## Assignment
Where does the string "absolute" occur in the records below? Copy every line that holds it.

Recorded data:

· · · · · · ·

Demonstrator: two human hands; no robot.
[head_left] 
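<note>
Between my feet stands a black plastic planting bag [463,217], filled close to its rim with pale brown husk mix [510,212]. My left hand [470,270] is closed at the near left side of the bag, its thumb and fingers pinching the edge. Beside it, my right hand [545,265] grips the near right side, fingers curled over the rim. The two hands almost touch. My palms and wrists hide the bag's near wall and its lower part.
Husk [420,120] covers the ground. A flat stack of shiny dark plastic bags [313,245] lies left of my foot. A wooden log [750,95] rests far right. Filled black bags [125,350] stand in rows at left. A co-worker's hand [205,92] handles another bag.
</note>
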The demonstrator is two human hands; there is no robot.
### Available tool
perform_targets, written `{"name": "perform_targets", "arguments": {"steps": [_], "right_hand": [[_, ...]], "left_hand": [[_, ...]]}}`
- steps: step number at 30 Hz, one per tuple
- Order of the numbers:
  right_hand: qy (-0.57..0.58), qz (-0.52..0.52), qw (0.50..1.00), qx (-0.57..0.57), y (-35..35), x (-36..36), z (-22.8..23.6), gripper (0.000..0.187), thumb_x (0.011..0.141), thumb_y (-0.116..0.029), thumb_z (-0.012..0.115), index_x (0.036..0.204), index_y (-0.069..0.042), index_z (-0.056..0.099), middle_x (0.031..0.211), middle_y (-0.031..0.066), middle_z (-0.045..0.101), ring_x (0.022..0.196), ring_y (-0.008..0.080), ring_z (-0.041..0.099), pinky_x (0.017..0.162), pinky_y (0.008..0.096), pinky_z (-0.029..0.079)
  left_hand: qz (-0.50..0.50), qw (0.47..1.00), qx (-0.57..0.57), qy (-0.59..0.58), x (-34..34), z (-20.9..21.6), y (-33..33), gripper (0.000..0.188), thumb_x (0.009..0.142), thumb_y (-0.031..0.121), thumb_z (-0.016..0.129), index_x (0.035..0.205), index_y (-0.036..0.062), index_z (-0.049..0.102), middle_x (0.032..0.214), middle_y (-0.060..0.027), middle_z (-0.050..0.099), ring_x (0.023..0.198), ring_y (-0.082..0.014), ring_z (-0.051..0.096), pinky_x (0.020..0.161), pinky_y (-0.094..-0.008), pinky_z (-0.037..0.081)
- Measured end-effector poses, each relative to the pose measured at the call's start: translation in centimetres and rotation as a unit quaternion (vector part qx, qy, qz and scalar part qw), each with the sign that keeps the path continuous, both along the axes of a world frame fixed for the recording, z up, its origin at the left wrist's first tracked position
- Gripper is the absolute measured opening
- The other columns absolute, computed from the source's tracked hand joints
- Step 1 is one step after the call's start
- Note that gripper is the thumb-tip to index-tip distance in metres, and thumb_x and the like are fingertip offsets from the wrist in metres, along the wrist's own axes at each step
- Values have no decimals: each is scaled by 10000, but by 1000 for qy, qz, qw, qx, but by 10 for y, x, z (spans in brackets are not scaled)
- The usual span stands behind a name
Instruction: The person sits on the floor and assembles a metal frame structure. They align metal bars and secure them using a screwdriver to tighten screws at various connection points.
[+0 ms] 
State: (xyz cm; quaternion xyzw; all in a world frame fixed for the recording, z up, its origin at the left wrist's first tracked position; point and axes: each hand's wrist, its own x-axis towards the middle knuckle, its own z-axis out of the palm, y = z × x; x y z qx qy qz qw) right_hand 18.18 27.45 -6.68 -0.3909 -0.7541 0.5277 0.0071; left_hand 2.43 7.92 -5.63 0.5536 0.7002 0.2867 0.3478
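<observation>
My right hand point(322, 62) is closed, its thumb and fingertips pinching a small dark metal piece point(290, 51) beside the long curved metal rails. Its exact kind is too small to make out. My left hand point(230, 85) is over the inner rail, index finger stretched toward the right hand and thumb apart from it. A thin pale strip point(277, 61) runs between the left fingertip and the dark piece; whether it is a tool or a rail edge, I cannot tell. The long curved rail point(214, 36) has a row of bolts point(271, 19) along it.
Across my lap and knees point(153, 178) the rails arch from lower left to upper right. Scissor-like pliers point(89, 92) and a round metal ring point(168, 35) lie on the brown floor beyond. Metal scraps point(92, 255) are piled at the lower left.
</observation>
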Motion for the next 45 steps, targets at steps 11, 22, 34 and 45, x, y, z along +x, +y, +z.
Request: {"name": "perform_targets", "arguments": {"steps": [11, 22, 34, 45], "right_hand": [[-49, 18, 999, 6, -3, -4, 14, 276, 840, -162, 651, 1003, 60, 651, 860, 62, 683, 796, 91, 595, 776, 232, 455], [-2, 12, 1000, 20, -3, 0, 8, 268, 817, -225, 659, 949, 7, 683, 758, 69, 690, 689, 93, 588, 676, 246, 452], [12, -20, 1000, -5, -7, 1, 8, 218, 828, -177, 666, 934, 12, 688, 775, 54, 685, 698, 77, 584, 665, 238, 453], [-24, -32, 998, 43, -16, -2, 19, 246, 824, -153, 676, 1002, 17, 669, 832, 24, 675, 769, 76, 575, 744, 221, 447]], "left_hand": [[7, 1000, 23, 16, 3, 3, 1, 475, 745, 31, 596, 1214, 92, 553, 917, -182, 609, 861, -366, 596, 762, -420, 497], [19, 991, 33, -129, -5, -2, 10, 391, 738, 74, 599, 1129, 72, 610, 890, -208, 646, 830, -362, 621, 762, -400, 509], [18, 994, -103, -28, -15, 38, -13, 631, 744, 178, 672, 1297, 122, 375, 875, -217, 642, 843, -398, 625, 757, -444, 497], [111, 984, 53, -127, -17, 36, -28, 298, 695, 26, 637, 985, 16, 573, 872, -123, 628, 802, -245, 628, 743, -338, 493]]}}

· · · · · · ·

## Problem solution
- Gripper is the absolute measured opening
- The other columns absolute, computed from the source's tracked hand joints

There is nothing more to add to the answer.